We were closer to common ground.  Lucas was still speaking the language of demonic possession and exorcism, but he was allowing that his life history might have ripened him for it.  "I will," I said.  I let the promise linger in the silence.  "First we have to stop Kaminsky and Zweig," I went on.  "They've lined up the hostages.  I think they may kill them."

"It's not up to them to choose who shall live and who shall die.  They don't know how to win this battle," he fumed.  He tried to calm himself.  "Take me to the Day Room.  Take hold of my hand."  He nodded at it.  "Keep the beast from me."

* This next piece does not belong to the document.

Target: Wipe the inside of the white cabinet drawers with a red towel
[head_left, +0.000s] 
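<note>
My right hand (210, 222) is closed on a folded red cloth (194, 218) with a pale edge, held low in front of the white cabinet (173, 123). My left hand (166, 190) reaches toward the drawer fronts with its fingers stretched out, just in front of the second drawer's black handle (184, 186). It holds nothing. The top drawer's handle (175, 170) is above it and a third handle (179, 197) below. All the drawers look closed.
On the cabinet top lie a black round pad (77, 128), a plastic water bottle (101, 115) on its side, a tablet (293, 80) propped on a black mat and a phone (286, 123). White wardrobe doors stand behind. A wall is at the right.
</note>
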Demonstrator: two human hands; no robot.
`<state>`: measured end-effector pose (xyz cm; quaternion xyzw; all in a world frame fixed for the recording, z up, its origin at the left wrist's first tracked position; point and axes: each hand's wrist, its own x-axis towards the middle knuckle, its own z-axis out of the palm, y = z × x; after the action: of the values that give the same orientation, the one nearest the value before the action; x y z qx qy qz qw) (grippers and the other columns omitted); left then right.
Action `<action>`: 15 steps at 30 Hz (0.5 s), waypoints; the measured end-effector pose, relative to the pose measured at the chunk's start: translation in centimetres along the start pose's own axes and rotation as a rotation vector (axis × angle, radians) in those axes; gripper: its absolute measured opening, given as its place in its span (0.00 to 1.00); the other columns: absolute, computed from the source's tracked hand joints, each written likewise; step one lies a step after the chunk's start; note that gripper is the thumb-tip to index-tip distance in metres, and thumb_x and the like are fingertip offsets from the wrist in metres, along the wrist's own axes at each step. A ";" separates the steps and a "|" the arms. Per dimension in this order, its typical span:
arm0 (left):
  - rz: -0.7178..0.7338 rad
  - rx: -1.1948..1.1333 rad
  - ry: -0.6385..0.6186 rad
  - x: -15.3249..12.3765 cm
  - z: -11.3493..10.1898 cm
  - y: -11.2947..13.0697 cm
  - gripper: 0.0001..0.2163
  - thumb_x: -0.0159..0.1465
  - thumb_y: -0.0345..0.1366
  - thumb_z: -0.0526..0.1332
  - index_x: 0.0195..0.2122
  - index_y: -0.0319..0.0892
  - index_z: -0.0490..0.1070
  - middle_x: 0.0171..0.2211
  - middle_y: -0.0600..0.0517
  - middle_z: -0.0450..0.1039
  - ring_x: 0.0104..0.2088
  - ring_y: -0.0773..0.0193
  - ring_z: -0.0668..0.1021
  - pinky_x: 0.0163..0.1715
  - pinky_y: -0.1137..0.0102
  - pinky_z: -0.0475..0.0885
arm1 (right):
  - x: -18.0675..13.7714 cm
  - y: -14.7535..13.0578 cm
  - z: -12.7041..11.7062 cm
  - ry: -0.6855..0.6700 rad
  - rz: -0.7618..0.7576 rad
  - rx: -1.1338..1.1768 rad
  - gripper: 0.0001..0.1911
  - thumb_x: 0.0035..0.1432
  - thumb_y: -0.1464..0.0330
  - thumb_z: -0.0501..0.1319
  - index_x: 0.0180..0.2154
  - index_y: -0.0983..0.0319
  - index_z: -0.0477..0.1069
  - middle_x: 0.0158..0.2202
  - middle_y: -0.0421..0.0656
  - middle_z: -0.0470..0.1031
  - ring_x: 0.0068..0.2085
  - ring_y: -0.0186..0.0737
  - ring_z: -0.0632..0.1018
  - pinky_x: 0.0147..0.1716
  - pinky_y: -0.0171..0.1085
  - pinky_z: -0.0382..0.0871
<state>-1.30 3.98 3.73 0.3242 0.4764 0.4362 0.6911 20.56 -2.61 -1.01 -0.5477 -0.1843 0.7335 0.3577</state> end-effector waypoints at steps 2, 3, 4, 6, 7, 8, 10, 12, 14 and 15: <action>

I walked closer to him.  I remembered the seemingly innocent invitation he had issued to Lawrence Winston. 
Come talk with me
.  A small part of me still wondered if Lucas was baiting me for the kill.  The hypodermic syringe lay within his reach, half-filled with succinylcholine.  But my gut told me Lucas’ rage and hatred had indeed turned in on themselves, as rage and hatred always do, given time.  Projection is only a temporary defense, a flame thrower atop a crumbling wall.  Lucas was no different at that moment than Hitler in the bunker or Goering at Nuremberg.  He called his self-loathing by the name Satan.  Hitler and Goering called it the Jews.  Serial killers see it in every one of their victims.  John Wayne Gacy entombed thirty-three young boys in the crawl space under his home, but never succeeded in burying the tortured boy inside him.

I knelt down my Lucas and picked up the syringe.  I laid it on the countertop.  Then I slowly, firmly gripped his wrist.  I helped him to his feet, careful to keep his hand safely down at his side.

"There's Xylocaine in the cabinet," he said.  "Block the enervation to the arm."

As much as I believed that Lucas’ renegade arm was fueled by his own psyche, not the devil, a nerve block with the local anesthetic Xylocaine seemed like a quick, albeit temporary fix; it would immobilize his arm a few hours at most.  I held Lucas’ wrist away from him as I reached into the cabinet.  I used my free hand and my teeth to register 10 cc of Xylocaine in a syringe.  I remembered from my surgical rotations in medical school and internship that the roots of the median, radial and ulnar nerves all course through the same region under the clavicle, just above the second rib.  Pulling Lucas closer to me I buried the needle beside the collar of his scrub shirt, injecting the whole 10-cc dose.